• **Problem**
Using the records below, find every line that includes "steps" and copy it.

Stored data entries
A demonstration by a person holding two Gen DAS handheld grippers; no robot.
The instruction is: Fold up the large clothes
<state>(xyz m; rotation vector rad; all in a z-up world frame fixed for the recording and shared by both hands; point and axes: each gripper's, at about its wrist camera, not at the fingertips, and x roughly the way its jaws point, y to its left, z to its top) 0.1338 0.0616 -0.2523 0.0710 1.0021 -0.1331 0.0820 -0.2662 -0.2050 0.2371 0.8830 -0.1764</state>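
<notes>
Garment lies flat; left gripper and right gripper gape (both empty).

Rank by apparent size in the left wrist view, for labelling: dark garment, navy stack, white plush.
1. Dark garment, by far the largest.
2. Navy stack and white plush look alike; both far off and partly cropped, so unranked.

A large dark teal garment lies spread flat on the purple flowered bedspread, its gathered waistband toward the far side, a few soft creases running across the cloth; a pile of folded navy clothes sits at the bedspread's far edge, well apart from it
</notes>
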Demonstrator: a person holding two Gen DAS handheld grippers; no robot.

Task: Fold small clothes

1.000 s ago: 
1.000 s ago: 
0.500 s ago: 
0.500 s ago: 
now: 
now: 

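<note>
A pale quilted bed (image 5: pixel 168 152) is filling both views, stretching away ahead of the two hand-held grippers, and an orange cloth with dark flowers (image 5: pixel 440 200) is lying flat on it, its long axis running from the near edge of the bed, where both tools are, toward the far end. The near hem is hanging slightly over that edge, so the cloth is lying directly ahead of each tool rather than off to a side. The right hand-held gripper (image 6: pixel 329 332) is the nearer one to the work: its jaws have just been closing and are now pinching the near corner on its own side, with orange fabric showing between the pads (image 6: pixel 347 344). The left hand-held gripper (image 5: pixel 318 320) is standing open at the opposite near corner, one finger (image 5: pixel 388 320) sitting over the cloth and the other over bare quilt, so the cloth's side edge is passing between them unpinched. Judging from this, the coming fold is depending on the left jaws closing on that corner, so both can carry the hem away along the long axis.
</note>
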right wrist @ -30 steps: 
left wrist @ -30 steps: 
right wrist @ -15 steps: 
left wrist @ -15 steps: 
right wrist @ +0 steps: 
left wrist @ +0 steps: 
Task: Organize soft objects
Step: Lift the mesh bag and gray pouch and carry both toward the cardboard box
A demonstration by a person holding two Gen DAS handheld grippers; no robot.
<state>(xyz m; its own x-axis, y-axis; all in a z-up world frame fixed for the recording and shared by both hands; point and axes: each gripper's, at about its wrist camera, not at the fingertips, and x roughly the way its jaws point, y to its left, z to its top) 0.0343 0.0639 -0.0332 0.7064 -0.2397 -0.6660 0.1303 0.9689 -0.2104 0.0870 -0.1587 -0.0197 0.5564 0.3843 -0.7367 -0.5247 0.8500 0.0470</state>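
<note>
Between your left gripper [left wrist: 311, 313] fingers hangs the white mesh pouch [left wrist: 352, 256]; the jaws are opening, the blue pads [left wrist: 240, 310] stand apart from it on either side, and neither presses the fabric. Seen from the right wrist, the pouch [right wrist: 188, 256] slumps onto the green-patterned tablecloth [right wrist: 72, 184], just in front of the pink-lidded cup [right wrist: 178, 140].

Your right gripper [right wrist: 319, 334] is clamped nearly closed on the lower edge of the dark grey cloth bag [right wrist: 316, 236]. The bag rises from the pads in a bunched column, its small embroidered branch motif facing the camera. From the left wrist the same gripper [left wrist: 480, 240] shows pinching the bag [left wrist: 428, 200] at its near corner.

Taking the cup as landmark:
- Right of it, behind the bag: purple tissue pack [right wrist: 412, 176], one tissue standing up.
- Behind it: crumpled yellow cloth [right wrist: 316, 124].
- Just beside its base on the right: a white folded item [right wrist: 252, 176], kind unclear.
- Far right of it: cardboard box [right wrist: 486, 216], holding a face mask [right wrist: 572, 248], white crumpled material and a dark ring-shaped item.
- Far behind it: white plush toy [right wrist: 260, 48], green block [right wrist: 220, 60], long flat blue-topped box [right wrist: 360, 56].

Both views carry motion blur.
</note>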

• **Answer space**
right wrist @ -30 steps: 
left wrist @ -30 steps: 
right wrist @ -15 steps: 
left wrist @ -15 steps: 
right wrist @ +0 steps: 
left wrist @ +0 steps: 

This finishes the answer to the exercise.